* What is being asked *
Copy exactly, please, each line of the data below until the line that contains "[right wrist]" has been copied, beginning at the top.

* Stored data *
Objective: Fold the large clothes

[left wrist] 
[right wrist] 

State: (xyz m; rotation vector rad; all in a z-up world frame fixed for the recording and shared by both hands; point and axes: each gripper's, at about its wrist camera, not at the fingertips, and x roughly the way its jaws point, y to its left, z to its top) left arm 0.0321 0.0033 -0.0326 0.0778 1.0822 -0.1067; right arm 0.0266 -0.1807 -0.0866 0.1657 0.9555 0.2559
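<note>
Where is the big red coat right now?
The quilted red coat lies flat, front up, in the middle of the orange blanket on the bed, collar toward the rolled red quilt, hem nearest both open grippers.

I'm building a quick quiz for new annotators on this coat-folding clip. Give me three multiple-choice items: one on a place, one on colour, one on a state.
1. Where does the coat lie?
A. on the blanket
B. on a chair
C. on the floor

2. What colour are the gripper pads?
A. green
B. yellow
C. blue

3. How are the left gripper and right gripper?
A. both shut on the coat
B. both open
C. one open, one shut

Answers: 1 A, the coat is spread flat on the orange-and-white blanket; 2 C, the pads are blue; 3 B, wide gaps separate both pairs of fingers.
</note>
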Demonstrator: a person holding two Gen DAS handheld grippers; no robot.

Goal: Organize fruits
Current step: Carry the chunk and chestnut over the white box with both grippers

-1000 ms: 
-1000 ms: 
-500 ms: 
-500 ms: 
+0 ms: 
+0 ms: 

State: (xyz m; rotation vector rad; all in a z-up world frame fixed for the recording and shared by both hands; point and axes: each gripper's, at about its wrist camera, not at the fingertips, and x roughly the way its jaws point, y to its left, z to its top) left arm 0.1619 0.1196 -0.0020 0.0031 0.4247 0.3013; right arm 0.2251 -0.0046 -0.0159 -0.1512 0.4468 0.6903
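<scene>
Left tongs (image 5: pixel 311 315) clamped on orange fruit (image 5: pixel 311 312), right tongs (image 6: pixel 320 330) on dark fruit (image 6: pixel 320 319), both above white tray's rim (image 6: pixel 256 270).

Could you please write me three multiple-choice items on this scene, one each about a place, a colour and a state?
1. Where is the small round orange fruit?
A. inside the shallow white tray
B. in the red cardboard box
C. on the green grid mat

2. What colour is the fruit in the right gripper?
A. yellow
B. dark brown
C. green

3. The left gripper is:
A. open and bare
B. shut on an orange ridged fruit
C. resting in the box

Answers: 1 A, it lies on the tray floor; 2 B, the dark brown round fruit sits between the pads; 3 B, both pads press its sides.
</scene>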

* Exercise solution *
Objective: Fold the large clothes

[left wrist] 
[right wrist] 

The output has nothing more to it.